# TASK TO COMPLETE
Your answer should be the lines below from the one with "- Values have" to the one with "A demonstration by", both included, given again exactly and with nothing added.

* * * * *

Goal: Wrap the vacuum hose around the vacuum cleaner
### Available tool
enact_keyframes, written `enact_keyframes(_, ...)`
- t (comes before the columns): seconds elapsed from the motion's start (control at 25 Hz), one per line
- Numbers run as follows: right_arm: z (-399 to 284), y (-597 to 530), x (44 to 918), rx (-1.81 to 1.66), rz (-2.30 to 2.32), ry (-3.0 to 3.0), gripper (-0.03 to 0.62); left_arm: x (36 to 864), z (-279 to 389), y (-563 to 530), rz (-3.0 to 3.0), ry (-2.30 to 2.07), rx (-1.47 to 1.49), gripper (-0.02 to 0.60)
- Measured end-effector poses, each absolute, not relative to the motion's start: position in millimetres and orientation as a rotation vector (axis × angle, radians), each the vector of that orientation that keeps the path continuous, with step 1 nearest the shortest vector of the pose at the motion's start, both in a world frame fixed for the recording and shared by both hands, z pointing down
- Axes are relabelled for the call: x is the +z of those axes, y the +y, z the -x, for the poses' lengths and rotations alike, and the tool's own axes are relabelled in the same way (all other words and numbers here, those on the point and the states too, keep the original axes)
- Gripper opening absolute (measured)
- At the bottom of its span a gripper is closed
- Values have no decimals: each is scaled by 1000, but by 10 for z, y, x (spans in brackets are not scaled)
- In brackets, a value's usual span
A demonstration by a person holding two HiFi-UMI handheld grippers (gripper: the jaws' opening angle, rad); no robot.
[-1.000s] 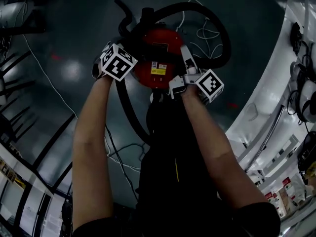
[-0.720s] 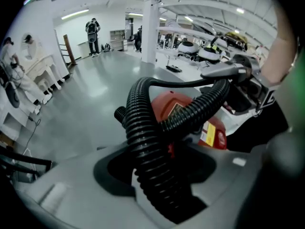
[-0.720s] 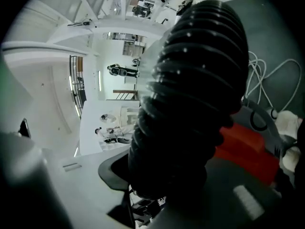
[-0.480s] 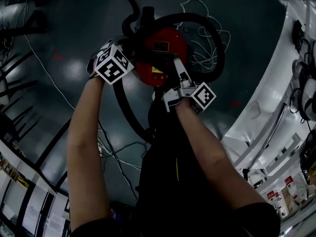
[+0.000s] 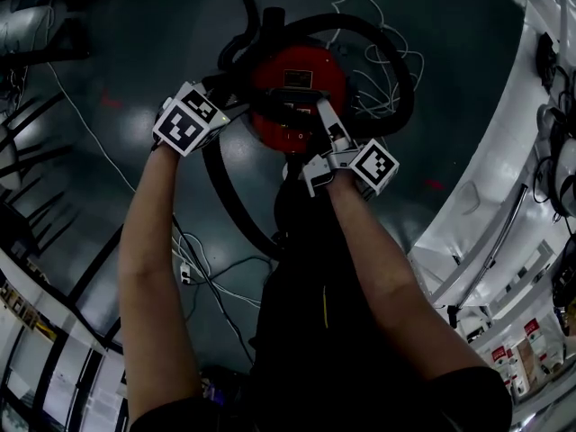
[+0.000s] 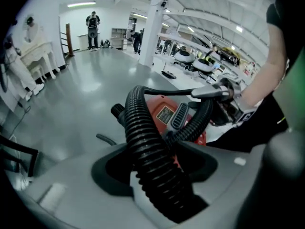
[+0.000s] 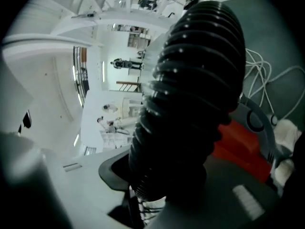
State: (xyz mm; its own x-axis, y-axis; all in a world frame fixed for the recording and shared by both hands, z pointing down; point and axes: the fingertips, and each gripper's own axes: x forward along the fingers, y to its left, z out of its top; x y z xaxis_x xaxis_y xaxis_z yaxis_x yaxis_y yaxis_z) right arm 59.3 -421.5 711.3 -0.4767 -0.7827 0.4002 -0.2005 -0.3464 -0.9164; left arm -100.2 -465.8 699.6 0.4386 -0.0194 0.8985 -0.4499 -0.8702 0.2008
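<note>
The red vacuum cleaner (image 5: 301, 84) stands on the dark floor, seen from above. Its black ribbed hose (image 5: 399, 57) loops round the right side and sweeps down on the left. My left gripper (image 5: 236, 104) is at the vacuum's left edge. The hose (image 6: 143, 137) lies between its jaws, which stand apart, with a dark gap beside it. My right gripper (image 5: 319, 113) reaches over the vacuum's top from the near side. It is shut on another stretch of hose (image 7: 190, 80), which fills the right gripper view. The red body (image 7: 238, 147) shows behind.
A white cable (image 5: 360, 7) lies tangled on the floor beyond the vacuum. Black cables (image 5: 211, 268) run along the floor near my feet. White benches (image 5: 504, 196) curve along the right and dark racks (image 5: 27, 151) stand on the left. People (image 6: 93, 23) stand far off.
My left gripper has drawn left and slightly down, away from the vacuum, along the hose. The right gripper has stayed on the hose over the vacuum's top. The hose loop sits closer round the body.
</note>
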Motion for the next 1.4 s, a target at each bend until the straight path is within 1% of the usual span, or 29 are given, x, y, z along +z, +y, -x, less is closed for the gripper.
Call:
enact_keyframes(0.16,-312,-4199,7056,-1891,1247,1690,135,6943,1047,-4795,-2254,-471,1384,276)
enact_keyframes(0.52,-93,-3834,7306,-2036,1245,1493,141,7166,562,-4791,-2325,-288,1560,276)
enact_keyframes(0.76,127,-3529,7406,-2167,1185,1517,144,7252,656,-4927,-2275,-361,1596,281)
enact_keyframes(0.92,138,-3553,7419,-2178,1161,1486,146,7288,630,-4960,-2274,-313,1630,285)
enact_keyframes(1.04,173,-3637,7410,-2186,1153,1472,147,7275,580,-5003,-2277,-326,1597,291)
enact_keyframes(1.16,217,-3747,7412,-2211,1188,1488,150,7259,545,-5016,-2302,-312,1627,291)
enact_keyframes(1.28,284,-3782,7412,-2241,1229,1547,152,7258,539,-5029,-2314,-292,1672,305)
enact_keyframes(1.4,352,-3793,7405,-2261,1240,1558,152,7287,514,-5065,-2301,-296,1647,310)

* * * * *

# RESPONSE TO THE TASK
- Values have no decimals: each is scaled by 1000, but by 10 for z, y, x (spans in brackets are not scaled)
- In brackets, a value's usual span
A demonstration by a person holding two HiFi-UMI handheld grippers (gripper: the jaws' opening angle, rad); no robot.

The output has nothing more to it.